**Activity**
An exact reproduction of the data below is the required answer.

**Data shown**
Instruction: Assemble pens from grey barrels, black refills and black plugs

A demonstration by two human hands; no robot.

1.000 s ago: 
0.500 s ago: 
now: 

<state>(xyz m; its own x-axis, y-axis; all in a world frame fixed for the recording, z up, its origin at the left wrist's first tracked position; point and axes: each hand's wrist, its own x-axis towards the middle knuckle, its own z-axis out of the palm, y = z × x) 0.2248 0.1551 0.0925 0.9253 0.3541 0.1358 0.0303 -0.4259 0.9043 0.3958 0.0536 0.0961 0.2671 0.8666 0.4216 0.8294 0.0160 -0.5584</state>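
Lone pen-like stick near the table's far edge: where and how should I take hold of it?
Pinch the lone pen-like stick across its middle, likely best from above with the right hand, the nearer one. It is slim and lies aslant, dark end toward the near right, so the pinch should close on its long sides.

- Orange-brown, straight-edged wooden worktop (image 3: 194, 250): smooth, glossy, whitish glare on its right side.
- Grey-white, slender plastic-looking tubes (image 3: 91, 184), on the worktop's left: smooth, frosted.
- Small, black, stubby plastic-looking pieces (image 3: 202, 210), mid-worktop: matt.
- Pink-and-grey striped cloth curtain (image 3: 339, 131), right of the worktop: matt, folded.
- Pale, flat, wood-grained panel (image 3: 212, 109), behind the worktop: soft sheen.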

**Task response**
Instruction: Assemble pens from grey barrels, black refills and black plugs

A demonstration by two human hands; no robot.

1.000 s ago: 
0.500 s ago: 
now: 

<state>(xyz m; its own x-axis, y-axis; all in a world frame fixed for the recording, z up, its origin at the left wrist's first tracked position; point and axes: each hand's wrist, its own x-axis towards the middle knuckle, its own z-axis out of the palm, y = z × x) 0.2248 0.1551 0.0925 0.9253 0.3541 0.1358 0.0303 -0.4259 0.9043 0.3958 0.0536 0.0961 0.2671 0.8666 0.4216 0.8294 0.0160 -0.5584</state>
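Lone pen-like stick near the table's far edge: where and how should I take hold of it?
Pinch the lone pen-like stick across its middle, likely best from above with the right hand, the nearer one. It is slim and lies aslant, dark end toward the near right, so the pinch should close on its long sides.

- Orange-brown, straight-edged wooden worktop (image 3: 194, 250): smooth, glossy, whitish glare on its right side.
- Grey-white, slender plastic-looking tubes (image 3: 91, 184), on the worktop's left: smooth, frosted.
- Small, black, stubby plastic-looking pieces (image 3: 202, 210), mid-worktop: matt.
- Pink-and-grey striped cloth curtain (image 3: 339, 131), right of the worktop: matt, folded.
- Pale, flat, wood-grained panel (image 3: 212, 109), behind the worktop: soft sheen.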

The output contains the complete answer to the exercise.